Social housing executives are always conscious of safety, and when it comes to fire they agree there is no room for complacency writes Richard Wood, Head of Housing at Zurich Municipal.

Zurich Municipal’s latest Social Housing Risk Ranking, which surveyed 79 board level chief executives and directors from the sector, sought to establish the risk priorities for social housing. The data found that Registered Providers (RPs) have a number of concerns, but one of their key priorities is the significant threat that fires and arson pose to life and property.

The risk of fire is well recognised across the industry and housing providers, owners, landlords and agents are already legally required by The Housing Act to maintain appropriate levels of fire safety and to carry out fire risk assessments on their properties. Importantly, this legislation places responsibility for fire safety on a ‘responsible person’, who must manage the implementation of fire precautions, and carry out appropriate risk assessments.

These mandatory checks can go a considerable way in reducing the potential impact of fire or arson attacks. For instance, sprinkler systems can play a key role in mitigating the impact of a fire and should be given early consideration in all significant new build schemes.

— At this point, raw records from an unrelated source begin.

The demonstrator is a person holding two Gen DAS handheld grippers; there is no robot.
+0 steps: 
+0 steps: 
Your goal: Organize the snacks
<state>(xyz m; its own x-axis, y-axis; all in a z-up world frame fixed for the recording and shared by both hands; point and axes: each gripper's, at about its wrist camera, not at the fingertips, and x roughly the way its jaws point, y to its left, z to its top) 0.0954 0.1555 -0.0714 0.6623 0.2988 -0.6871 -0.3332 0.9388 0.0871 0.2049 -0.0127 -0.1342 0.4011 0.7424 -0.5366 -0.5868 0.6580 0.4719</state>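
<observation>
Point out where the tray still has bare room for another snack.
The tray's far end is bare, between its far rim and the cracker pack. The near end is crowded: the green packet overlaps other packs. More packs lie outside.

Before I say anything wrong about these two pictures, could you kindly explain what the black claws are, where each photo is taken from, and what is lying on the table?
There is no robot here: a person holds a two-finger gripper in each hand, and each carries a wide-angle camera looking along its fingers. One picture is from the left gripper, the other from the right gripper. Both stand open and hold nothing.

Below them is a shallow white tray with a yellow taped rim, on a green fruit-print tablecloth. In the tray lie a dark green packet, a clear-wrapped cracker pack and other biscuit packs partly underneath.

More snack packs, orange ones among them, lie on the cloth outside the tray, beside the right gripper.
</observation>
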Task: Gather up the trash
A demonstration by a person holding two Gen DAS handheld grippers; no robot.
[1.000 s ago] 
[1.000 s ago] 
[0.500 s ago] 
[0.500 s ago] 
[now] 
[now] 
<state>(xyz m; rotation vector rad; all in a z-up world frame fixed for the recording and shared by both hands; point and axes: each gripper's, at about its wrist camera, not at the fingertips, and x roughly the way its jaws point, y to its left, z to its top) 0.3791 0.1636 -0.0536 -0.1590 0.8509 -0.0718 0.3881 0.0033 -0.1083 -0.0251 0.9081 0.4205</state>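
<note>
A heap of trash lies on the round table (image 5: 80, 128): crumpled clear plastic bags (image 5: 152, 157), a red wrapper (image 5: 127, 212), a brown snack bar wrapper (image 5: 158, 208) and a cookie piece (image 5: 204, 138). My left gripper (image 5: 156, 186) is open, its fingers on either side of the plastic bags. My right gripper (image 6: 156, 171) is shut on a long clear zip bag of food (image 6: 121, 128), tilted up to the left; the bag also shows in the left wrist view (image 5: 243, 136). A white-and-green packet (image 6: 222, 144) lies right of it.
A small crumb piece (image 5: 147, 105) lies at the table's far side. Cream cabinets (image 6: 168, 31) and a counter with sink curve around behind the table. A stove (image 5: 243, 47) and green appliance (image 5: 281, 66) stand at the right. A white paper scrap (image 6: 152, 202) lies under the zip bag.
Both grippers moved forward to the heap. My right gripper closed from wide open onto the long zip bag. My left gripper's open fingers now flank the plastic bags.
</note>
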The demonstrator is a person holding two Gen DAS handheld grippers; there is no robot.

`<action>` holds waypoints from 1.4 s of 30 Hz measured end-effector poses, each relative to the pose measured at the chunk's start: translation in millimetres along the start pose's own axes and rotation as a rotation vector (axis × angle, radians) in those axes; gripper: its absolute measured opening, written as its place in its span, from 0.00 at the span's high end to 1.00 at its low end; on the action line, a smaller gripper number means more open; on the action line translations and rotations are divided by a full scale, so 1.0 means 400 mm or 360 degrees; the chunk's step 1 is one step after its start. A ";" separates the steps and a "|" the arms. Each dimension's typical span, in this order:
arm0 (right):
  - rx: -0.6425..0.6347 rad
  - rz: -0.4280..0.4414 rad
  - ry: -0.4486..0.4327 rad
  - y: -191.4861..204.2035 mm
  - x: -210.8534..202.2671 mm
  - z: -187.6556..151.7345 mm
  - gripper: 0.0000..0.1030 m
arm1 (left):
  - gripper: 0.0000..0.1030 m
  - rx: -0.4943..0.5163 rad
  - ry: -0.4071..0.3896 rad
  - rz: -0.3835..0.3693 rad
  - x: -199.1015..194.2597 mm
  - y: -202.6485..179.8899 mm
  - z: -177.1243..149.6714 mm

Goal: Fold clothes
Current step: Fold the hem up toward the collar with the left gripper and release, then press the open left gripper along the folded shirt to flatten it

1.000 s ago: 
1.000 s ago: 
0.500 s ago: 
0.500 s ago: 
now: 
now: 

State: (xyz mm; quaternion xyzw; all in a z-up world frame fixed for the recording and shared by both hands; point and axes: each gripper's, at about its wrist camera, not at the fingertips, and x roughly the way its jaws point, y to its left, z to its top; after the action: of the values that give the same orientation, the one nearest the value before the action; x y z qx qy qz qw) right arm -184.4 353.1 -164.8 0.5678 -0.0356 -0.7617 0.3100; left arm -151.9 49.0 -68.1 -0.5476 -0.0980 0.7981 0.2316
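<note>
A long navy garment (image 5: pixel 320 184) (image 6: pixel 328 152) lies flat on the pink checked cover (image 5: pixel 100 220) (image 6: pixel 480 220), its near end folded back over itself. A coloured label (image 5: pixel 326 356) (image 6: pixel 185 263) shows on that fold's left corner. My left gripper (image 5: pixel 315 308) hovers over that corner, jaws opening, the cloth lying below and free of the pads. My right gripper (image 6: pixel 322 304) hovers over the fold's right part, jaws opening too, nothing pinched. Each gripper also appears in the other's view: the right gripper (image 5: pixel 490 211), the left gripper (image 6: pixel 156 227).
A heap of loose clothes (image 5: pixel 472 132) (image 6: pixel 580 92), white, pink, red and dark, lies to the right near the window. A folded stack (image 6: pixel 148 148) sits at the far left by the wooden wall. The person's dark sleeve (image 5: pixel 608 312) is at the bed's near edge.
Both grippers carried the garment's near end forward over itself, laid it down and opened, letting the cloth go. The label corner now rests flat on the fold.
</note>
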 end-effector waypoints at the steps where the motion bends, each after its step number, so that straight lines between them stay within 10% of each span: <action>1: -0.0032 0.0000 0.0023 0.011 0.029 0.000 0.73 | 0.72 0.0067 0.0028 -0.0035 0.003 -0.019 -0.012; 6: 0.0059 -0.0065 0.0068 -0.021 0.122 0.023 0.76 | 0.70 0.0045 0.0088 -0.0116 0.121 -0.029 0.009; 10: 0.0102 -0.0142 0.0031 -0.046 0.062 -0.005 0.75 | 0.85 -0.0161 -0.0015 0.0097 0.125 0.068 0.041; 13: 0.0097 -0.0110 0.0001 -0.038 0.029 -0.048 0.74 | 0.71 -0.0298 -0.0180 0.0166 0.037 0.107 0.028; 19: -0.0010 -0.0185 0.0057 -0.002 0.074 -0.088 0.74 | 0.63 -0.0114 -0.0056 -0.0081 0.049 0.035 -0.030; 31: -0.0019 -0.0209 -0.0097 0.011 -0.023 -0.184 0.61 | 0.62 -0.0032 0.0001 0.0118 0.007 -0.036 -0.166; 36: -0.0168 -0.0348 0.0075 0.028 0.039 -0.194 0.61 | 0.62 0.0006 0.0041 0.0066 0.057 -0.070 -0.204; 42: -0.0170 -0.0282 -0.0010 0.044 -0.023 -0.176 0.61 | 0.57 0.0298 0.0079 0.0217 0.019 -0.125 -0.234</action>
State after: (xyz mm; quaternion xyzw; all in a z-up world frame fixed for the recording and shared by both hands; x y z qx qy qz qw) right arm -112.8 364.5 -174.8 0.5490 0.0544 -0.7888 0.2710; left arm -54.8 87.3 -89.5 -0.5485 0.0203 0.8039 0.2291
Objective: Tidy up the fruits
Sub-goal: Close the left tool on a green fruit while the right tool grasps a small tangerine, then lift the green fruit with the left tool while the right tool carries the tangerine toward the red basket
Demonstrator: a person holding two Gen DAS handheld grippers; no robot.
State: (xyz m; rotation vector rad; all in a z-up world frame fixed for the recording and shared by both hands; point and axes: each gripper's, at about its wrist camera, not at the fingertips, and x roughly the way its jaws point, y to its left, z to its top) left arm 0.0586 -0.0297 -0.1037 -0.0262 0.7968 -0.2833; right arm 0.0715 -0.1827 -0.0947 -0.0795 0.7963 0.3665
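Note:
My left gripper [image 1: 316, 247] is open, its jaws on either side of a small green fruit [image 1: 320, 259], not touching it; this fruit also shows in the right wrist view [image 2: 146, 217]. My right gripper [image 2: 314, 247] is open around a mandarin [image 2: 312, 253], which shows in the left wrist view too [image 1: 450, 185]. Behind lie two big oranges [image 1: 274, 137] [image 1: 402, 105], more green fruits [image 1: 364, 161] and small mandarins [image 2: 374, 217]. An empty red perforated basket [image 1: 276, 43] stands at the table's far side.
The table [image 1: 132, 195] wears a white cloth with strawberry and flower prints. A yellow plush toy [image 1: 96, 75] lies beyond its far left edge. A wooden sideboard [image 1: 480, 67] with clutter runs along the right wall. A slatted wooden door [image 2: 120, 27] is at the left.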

The same can be said for hard wired automatic fire detection, which can reduce the risk of a serious incident. In addition, portable fire extinguishers should be accessible and evenly distributed throughout the premises, and have suitable signs provided.

Mandatory checks aside, there are several other simple measures that can prevent fire incidents occurring. For example, waste should be removed regularly and not left inside buildings. Residents should be advised to restrict the use and storage of any highly flammable liquids and combustible material within housing units. Proper letterbox openings are also important, as they can help lower the risk of arson by making it more difficult to pour in an accelerant or push fireworks into the property. Residents should also be instructed never to wedge open fire doors, which are particularly important within multi-storey and high-rise blocks for stopping fires from spreading.

To ensure these measures have maximum impact, social housing providers need to put in place strict protocols and procedures to ensure all relevant parties are aware of the steps that need to be taken. The ‘responsible person’ has a key role to play. Typically a member of the housing or estate management team, it is their duty to ensure that the fire-risk assessment is carried out by a competent person; someone with sufficient training, knowledge, equipment and experience to take into account the size of the premises and the specific hazards involved.

Staff co-operation is also crucial. Employees should be made aware of the fire risk as part of their training and encouraged to report hazards or, in the case of arson, to report anything suspicious. It is also best practice to carry out regular inspection regimes, and to ensure that records of assessments and any maintenance are kept. Only by conducting such assessments will risks be fully identified, leading to the implementation of appropriate control measures.

Social housing providers are under pressure from ongoing public sector cuts and housing reforms, which are putting further pressure on the sector and driving a trend towards diversification of services. While it is crucial that the sector deal with, and adapt to these emerging developments, there is no room for complacency when it comes to long-held threats such as fire. Most providers already have strict protocols in place to protect their residents, but those lagging behind must be encouraged to ‘put out’ the risk of fire.